Parameter | Description |
Group Wait | The interval after which Simple Log Service sends an alert notification when the merge set is created. We recommend that you set the unit to Seconds. |
Group Interval | The interval after which Simple Log Service sends an alert notification when the data in the merge set changes. If new alerts are added to a merge set or the status of an alert changes, the system considers that the data in the merge set changes. We recommend that you set the unit to Minutes. You can also set the unit to Seconds to receive alert notifications at the earliest opportunity. |
Repeat Interval | The interval after which Simple Log Service sends an alert notification when the data in the merge set remains unchanged. If no alerts are added to a merge set or alert status does not change, the system considers that the data in the merge set remains unchanged. We recommend that you set the unit to Hours. Note If you set Action Policy to Dynamic Action Policy when you create an alert rule, you do not need to configure Repeat Interval in the associated alert policy. By default, the system uses the repeat interval specified in your alert rule to overwrite the repeat interval specified in your route and merge policy. |
Examples
When you create an alert rule, you can configure alert policies to merge or not merge alerts.
Scenario 1: Merge alerts
Merge alerts based on the project to which your alert rule belongs, the env label, and the service label.
Alerts
// Alert A { "alert_name": "Alert1", "project": "Project1", "labels": { "env": "test", "service": "service1" } } // Alert B { "alert_name": "Alert2", "project": "Project1", "labels": { "env": "prod", "service": "service2" } } // Alert C { "alert_name": "Alert3", "project": "Project1", "labels": { "env": "test", "service": "service1" } } // Alert D { "alert_name": "Alert4", "project": "Project1", "labels": { "env": "prod", "service": "service2" } }Configuration
Merge result
Alert A and Alert C are merged into one merge set. Alert B and Alert D are merged into another merge set.

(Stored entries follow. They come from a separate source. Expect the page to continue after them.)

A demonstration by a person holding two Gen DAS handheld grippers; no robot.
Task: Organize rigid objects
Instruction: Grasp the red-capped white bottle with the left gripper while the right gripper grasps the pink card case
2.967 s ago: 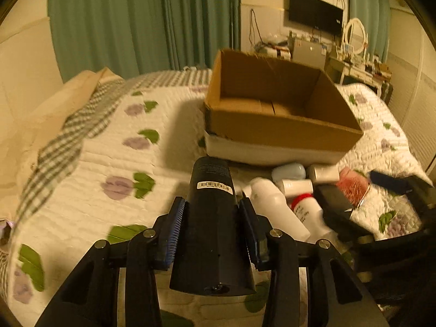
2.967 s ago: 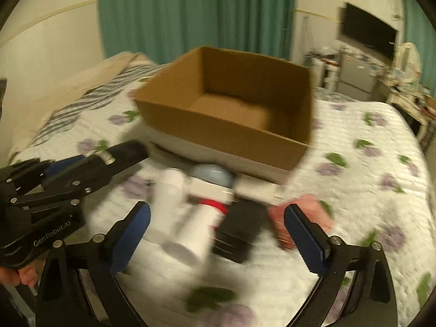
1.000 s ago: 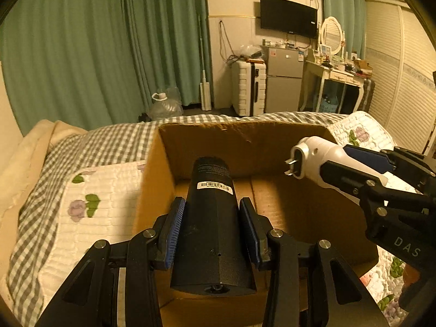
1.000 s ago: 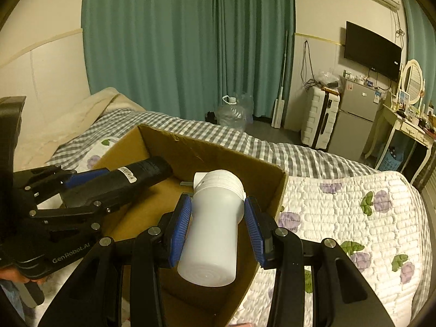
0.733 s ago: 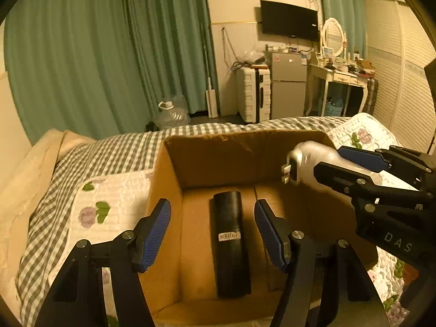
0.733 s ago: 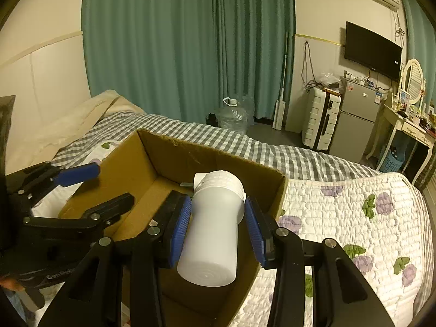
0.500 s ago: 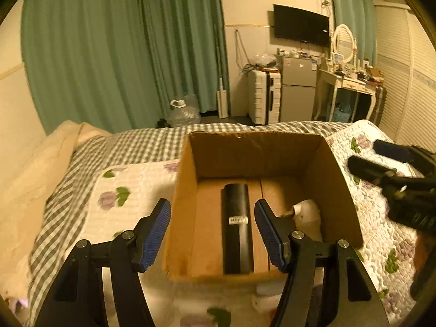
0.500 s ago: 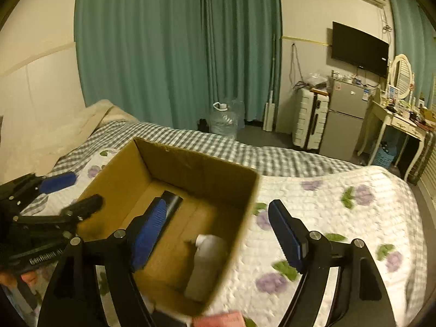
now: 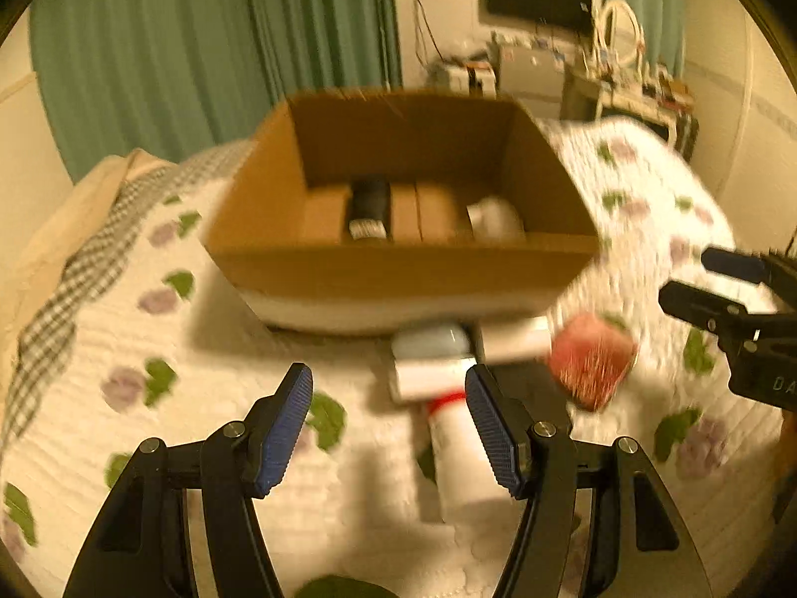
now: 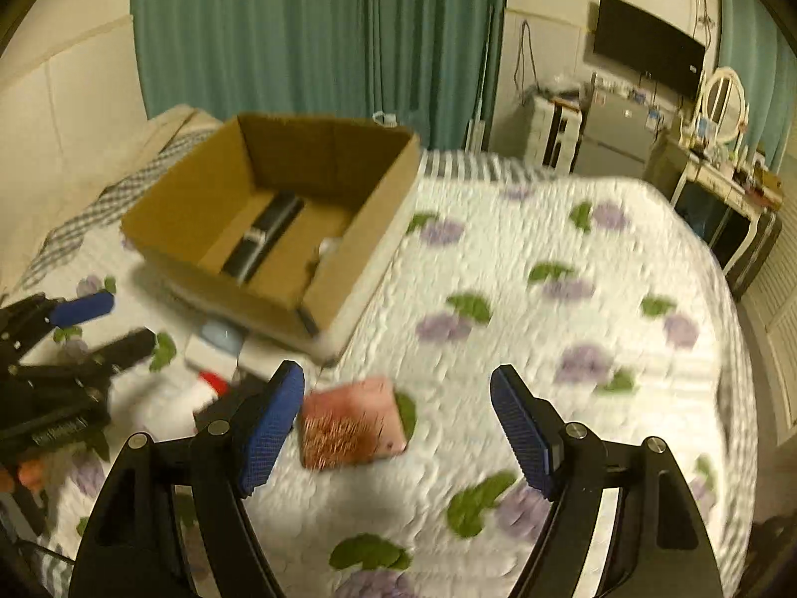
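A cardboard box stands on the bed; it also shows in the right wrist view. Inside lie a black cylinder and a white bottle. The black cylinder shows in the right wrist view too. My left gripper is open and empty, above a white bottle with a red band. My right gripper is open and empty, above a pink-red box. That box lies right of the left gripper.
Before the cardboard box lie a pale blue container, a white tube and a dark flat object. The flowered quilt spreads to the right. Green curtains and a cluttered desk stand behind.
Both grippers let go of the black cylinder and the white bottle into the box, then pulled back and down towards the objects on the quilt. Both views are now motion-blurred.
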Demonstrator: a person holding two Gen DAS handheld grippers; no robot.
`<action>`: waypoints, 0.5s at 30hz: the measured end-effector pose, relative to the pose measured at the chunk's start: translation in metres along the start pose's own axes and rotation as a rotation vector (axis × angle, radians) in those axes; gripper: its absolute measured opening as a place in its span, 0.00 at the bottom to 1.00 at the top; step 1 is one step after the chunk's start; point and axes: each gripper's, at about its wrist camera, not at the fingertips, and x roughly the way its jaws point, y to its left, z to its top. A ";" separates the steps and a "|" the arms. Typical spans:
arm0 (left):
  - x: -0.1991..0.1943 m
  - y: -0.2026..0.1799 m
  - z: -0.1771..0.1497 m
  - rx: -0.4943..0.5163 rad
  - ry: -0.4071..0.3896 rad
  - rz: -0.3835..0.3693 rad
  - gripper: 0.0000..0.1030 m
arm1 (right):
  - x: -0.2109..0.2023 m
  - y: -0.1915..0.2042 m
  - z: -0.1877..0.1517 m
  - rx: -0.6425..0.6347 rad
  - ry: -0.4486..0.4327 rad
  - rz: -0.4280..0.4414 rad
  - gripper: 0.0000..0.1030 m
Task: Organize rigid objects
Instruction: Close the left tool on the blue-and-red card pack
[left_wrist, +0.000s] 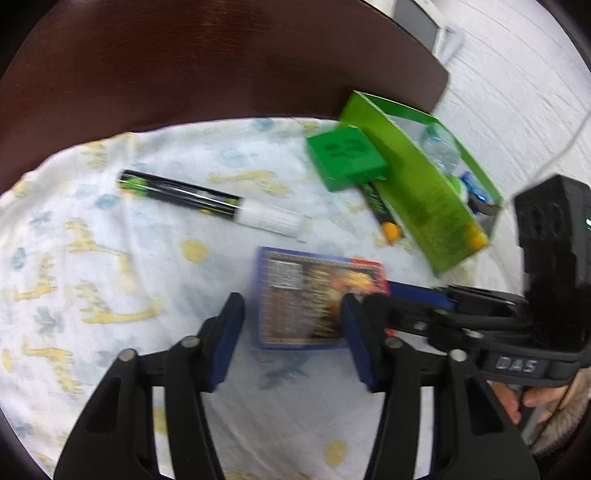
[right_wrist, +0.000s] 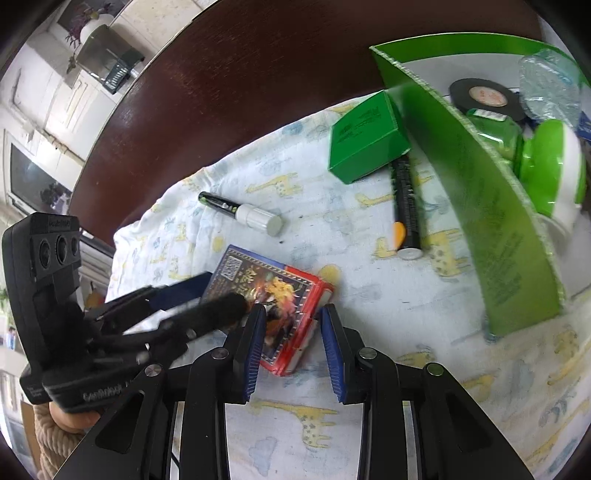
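Note:
A blue and red card box (left_wrist: 317, 295) (right_wrist: 273, 295) lies flat on the giraffe-print cloth (left_wrist: 110, 258). My left gripper (left_wrist: 291, 325) is open, its jaws either side of the box's near end. My right gripper (right_wrist: 293, 332) is open, its jaws astride the box's red corner; it also shows in the left wrist view (left_wrist: 424, 295). A black marker with a white cap (left_wrist: 210, 203) (right_wrist: 240, 212) lies to the left. A small green box (left_wrist: 345, 158) (right_wrist: 367, 136) and a black pen with an orange clip (right_wrist: 406, 206) lie beside the green cardboard bin (left_wrist: 417, 184) (right_wrist: 480, 203).
The bin holds a black tape roll (right_wrist: 484, 96), a green and white round object (right_wrist: 554, 166), a green jar (right_wrist: 495, 127) and a crumpled clear bottle (right_wrist: 550, 85). Dark wooden table (left_wrist: 184, 62) lies beyond the cloth. A white cable (left_wrist: 565, 147) runs at the right.

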 end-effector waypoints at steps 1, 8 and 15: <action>0.000 -0.003 -0.001 0.013 -0.001 0.021 0.46 | 0.000 0.002 0.000 -0.008 0.000 -0.013 0.31; -0.012 -0.010 -0.008 -0.017 -0.026 0.043 0.45 | -0.008 0.008 -0.002 -0.044 -0.013 -0.011 0.31; -0.037 -0.039 0.000 0.045 -0.086 0.078 0.45 | -0.038 0.009 0.003 -0.067 -0.097 0.015 0.31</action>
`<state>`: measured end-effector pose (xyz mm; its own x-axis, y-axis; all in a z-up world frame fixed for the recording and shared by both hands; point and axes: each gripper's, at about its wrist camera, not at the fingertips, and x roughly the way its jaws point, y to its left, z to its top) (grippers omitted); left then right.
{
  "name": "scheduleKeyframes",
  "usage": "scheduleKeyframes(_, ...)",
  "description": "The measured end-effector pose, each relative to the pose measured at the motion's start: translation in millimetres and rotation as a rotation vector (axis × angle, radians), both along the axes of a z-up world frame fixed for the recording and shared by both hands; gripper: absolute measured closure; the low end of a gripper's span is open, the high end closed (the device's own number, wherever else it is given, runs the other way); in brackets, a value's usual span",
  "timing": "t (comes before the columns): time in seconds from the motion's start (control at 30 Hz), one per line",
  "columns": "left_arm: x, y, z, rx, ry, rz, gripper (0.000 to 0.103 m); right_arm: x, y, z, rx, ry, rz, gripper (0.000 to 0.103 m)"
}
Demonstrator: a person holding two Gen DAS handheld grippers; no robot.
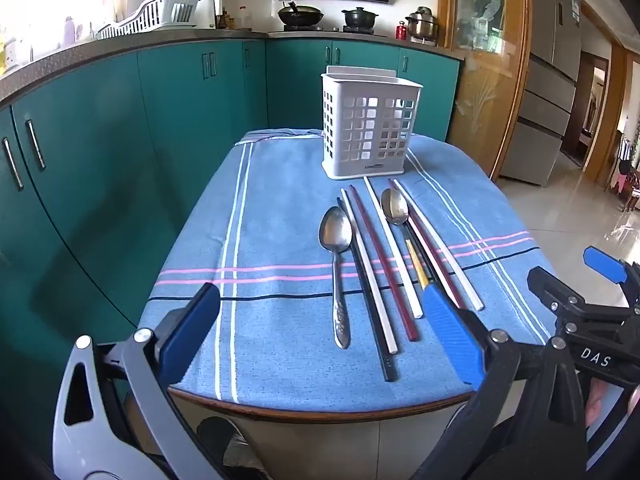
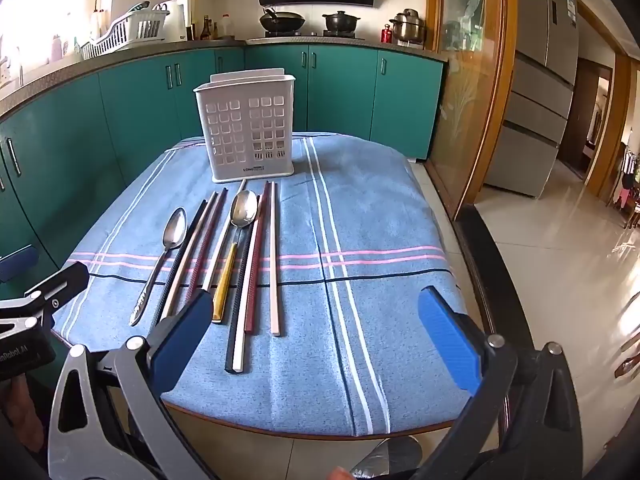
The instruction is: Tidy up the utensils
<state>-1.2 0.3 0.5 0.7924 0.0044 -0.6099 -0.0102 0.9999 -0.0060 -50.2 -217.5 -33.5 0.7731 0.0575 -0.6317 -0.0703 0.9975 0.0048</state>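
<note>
A white slotted utensil holder (image 1: 370, 126) (image 2: 248, 128) stands upright at the far end of a table under a blue striped cloth (image 1: 276, 216) (image 2: 360, 216). In front of it lie a steel spoon (image 1: 336, 252) (image 2: 170, 248), a gold-handled spoon (image 1: 396, 212) (image 2: 242, 216) and several chopsticks (image 1: 380, 264) (image 2: 256, 264) in white, dark red and black, side by side. My left gripper (image 1: 324, 312) hovers open over the table's near edge, nothing between its fingers. My right gripper (image 2: 316, 320) is open too, just right of the chopstick ends.
Teal kitchen cabinets (image 1: 120, 128) run along the left and back, with a dish rack (image 1: 160, 12) and pots (image 1: 300, 14) on the counter. A glass door (image 2: 468, 92) and a fridge (image 2: 540, 80) stand to the right. The right gripper (image 1: 592, 308) shows at the left wrist view's right edge.
</note>
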Motion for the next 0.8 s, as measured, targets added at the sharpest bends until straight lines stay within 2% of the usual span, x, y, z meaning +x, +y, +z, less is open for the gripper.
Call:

Scenario 2: Do not merge alerts
If you set Merge by to Alert ID and All Labels when you configure a route and merge policy, alerts that are triggered by the same alert rule and have the same labels are merged into one merge set. In the following example, two alert rules are used.
In the Alert Rule 1, Group Evaluation is set to Custom Label, and Alert Policy is not set to Advanced Mode. In the route and merge policy, Merge by is set to Alert ID and All Labels. In this case, the alert management system separately sends alert notifications for alerts triggered by Host 1, Host 2, and Host 3.
In the Alert Rule 2, Group Evaluation is set to No Grouping and Alert Policy is not set to Advanced Mode. In the route and merge policy, Merge by is set to Alert ID and All Labels. In this case, the alert management system sends one alert notification for the merge set that includes all alerts triggered by Host 1, Host 2, and Host 3.